Martial fait dos au fauteuil. Ainsi, il peut se lancer d’un coup en arrière pour y retomber de tout son poids. Un nuage de poussière envahit le chœur. La myriade de perlimpinpins tourbillonne dans le rayon de lumière. Cependant, après quelques instants, les particules retombent. Jérôme aperçoit un fauteuil vide. Il imagine déjà Martial avec les petits africains. Jérôme, cloué au sol cherche du regard un élément signifiant qui pourraient ainsi le rassurer. De peur de croiser un dieu de 6 m de haut, il préfère quitter l’église. De crainte que ces pas soient délateurs, il semble glisser lentement sur la pointe des pieds et accélère très rapidement le pas. Dès lors, il arrive enfin à l’entrée de l’église et ouvre la grande porte qui gémit de nouveau.

La fuite

Son cœur bat. Il dévale les escaliers de pierre. Arrivé en bas, il se retourne, probablement inquiet, car il ne peut s’empêcher de contempler cette église de bas en haut. Ainsi, Jérôme ne sait plus quoi penser par conséquent il tourne en rond. Il n’en revient pas, il ne comprend pas, il pense même que cette situation est de sa faute. En effet, c’est lui qui a voulu rentrer dans l’église. Il imagine déjà l’explication qu’il faudra donner à ses parents et aux parents de Martial.

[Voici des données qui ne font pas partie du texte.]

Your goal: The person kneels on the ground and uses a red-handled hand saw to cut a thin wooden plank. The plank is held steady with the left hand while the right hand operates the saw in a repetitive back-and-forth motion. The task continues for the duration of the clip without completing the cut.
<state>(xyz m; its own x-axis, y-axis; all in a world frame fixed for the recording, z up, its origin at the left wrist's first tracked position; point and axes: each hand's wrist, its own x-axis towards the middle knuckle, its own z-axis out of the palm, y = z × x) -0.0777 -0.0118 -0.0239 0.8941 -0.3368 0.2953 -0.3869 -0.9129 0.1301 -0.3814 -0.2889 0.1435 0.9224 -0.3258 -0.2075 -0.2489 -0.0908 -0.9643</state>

Les trois dernières semaines

Tout à coup, Martial surgit sur le côté gauche de l’église. Jérôme, avant tout, ne se sent plus de joie. Martial le rassure et commence à lui raconter les trois dernières semaines qu’il a vécues en Afrique. Il donne beaucoup de détails sur le nombre de puits qu’il a aidé à installer grâce à de nombreux bénévoles. Martial prétend, toutefois, être un peu fatigué. Jérôme n’en revient pas.

Le désarroi

Jérôme rentre chez ses parents. Ceux-ci perçoivent instantanément son désarroi. Une longue conversation commence. Jérôme explique le déroulé de sa journée. Il ne sait plus qui croire. Il a vu Martial disparaître. Les parents le rassurent en lui expliquant que c’est impossible. Mais Jérôme dit à ses parents qu’ils ne connaissent rien à Dieu, qu’ils n’y croient pas et que par conséquent, ils ne peuvent pas comprendre. À court d’arguments, les parents changent de sujet. La petite famille termine sa soirée devant la télévision.

Le compte rendu

Le lendemain matin, la maman de Jérôme appelle la maman de Martial pour éclaircir ce mystère. Cette dernière n’est pas au courant de l’affaire. Elle décide de tirer l’histoire au clair et de revenir vers elle pour un compte rendu.

Après quelques hurlements et quelques pleurs, Martial explique le tour pendable qu’il a infligé à son ami. Il savait qu’en se plaçant devant l’église, Jérôme serait intrigué par l’ouverture de la porte de l’édifice. Le fauteuil contenait beaucoup de poussière et Martial le savait. C’est un petit jeu qu’il avait déjà expérimenté. Martial a placé le fauteuil dans la lumière. Après avoir sauté dans le fauteuil, l’ensorceleur se savait protégé par le nuage de poussière. La sortie par la sacristie fut rapide et indécelable. Quant à l’histoire de l’Afrique, il n’a pu résister, Martial n’ayant jamais eu d’aussi beau candide. Nourrie de ses explications, la maman de Martial a tout raconté à la famille de Jérôme en s’excusant à chaque instant.

Un plan machiavélique

Quand Jérôme fut au courant de ce plan machiavélique, il refusa de voir Martial. Même si ce dernier est venu chaque jour pour demander de ses nouvelles. Pour aider son fils, la maman de Jérôme inventait de pieux mensonges en affirmant que celui-ci était malade et contagieux. Ils ne se sont plus revus des vacances. Contrainte et forcée, la rentrée des classes a permis de reconstruire une nouvelle amitié sur de nouvelle base.

15 ans plus tard, Jérôme fera une thèse de doctorat sur le thème du mythe et de la mythologie.